Proper conduction of research starts with proper principles for research.
Assessing the quality of scientific research requires a multidimensional perspective. Our vision encompasses three dimensions that can be assessed within each area of research: rigor, relevance and originality.
Rigorous application of scientific, ethical, and legal standards that avoid biases or breaches of integrity at all stages of the scientific process from the conceptual framing, over study design and execution to data analysis and reporting are of utmost importance. Without proper execution, research will never make a significant impact.
Rigor is more than craftmanship. It includes a connotation of thoroughness and persistence. Nowadays, methods of open science including pre-registration, code-, material- and data-sharing according to FAIR principles, are essential ingredients to foster transparency so that rigorous applications of scientific methods can be readily monitored.
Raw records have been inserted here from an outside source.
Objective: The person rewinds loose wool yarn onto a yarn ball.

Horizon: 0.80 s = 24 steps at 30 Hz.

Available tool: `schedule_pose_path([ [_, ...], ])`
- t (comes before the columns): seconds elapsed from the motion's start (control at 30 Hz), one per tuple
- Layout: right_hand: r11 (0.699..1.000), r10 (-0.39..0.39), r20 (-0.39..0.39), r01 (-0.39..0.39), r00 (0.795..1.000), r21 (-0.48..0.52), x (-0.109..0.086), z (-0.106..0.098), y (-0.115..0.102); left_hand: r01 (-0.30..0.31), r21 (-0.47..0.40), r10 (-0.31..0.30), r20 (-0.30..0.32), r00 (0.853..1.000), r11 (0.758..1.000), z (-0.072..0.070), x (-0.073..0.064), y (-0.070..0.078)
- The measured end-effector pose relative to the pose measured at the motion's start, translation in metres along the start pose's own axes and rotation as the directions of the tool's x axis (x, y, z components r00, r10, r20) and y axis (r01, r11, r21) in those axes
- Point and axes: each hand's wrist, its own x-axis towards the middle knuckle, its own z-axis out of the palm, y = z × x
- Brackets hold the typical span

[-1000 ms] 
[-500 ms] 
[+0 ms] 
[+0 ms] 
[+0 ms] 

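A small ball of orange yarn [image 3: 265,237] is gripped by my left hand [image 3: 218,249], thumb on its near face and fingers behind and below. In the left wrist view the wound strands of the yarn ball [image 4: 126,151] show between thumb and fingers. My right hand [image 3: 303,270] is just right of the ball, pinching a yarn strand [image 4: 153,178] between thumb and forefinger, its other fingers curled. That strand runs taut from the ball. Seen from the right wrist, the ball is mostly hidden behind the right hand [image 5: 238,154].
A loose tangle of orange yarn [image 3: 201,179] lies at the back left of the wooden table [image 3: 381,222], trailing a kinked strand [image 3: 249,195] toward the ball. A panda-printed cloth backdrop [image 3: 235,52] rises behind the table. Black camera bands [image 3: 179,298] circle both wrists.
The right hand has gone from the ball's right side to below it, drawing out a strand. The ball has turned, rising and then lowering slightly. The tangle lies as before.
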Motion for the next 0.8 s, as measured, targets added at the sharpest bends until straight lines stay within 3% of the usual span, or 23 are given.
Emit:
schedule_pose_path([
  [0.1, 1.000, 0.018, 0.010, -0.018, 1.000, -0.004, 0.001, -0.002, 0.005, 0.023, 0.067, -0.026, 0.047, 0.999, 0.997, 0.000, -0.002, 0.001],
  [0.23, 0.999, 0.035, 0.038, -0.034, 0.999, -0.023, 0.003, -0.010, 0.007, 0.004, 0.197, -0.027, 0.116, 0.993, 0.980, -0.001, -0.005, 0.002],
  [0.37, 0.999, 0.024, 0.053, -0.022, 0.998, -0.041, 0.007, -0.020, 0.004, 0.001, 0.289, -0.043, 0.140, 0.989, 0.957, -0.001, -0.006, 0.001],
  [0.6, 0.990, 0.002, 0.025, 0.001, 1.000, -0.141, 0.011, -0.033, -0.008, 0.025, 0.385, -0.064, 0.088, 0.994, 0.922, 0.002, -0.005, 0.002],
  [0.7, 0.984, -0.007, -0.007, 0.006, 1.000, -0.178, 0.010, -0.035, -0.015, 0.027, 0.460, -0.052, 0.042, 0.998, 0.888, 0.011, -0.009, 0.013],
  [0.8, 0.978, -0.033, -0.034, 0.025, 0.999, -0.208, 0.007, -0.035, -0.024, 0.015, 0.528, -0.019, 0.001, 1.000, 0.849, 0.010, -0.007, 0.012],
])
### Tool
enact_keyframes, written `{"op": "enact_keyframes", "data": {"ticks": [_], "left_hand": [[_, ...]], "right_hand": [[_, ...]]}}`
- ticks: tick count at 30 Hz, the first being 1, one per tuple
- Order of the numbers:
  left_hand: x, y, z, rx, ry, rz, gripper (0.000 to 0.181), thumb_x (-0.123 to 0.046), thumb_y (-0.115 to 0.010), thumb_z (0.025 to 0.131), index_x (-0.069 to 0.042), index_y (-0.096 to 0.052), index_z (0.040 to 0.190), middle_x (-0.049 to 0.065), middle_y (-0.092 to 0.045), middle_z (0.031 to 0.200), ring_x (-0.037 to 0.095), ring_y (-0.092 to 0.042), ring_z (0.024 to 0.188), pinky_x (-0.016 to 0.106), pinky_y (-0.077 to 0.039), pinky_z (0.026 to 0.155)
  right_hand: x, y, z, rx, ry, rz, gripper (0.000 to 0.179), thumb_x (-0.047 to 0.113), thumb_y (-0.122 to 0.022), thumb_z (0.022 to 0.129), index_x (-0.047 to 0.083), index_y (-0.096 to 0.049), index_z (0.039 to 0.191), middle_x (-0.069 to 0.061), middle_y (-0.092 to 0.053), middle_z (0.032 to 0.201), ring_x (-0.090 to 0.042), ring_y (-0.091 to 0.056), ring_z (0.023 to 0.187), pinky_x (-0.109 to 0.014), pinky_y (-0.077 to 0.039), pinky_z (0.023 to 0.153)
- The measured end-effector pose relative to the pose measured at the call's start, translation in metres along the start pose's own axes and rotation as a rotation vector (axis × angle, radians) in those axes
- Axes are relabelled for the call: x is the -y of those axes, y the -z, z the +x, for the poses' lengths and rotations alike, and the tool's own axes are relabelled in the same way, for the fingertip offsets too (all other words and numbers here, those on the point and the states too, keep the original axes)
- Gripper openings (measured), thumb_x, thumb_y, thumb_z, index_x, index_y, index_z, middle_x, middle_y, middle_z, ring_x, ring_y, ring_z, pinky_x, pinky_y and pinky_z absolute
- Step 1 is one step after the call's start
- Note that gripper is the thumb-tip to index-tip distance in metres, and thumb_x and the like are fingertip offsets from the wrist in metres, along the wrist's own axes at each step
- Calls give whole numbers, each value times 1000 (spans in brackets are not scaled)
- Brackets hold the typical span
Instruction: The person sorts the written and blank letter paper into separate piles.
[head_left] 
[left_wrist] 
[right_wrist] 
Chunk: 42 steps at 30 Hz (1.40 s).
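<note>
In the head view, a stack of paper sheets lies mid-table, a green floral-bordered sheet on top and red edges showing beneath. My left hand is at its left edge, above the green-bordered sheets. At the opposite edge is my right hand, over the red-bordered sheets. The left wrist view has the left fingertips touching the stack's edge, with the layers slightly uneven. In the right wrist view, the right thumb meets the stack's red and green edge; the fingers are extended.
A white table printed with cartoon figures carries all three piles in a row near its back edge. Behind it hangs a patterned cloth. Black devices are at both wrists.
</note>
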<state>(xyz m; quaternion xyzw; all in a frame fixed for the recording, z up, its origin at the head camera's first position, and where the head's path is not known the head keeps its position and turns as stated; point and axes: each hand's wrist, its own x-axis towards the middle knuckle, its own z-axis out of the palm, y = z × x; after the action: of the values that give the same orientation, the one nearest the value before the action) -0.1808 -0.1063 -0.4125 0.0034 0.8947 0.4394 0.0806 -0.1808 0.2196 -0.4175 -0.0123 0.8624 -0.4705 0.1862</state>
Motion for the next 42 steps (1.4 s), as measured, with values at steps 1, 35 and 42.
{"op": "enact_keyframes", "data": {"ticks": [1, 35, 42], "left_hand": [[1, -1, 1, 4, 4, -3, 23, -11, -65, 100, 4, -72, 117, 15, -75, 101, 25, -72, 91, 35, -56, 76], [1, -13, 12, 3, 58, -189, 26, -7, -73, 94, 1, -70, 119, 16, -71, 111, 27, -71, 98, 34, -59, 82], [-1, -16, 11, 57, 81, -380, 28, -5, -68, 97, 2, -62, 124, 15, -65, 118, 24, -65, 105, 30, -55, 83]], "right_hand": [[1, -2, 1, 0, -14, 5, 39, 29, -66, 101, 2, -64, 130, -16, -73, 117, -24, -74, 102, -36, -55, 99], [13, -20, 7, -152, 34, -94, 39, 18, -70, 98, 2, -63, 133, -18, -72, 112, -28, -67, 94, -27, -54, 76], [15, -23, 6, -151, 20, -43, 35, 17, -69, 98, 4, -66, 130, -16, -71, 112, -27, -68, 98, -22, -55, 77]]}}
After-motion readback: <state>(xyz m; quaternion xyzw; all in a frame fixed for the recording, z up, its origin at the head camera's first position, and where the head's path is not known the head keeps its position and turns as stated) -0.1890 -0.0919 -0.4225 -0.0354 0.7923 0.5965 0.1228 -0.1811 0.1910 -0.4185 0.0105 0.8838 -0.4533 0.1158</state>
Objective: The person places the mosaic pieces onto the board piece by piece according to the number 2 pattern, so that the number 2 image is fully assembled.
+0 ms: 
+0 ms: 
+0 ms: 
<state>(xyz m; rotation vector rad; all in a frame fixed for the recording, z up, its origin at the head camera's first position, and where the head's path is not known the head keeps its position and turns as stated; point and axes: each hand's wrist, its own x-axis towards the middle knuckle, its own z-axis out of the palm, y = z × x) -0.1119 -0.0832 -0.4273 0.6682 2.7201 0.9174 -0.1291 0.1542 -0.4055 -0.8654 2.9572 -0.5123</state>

The question posed and the insight (potentially) delivered produce value, which might be a medical value for our patients or a societal value by changing the way we live together or enabling a new product or service. However, it might be also a purely professional/scientific value when it comes to changing how we think about a fundamental scientific concept.
Research that is based on scientific curiosity and comes with a question, design, technical and analytical approach, or interpretation that nobody else has used before, but appears perfect for solving a relevant problem. These untrodden paths are often the avenues for entirely new insights. Even cases where such new avenues are ending up in a dead-end road are a fundamental part of the scientific process. Without them, we would never discover new shores.
While rigor forms the basis that every scientific activity has to meet, relevance and originality occur usually in balance but sometimes also unbalanced.
If these three dimensions are assessed in a well-considered way, ideally by a committee whose members have diverse perspectives and refrain from conflicts of interests, one can readily distinguish between excellent, good, and mediocre research.
Having a committee with enough perspectives, the intersubjectivity may lead to consensus. However, such consensus-building requires a culture that accepts different views and cherishes complexity while refraining from simplification and polarization.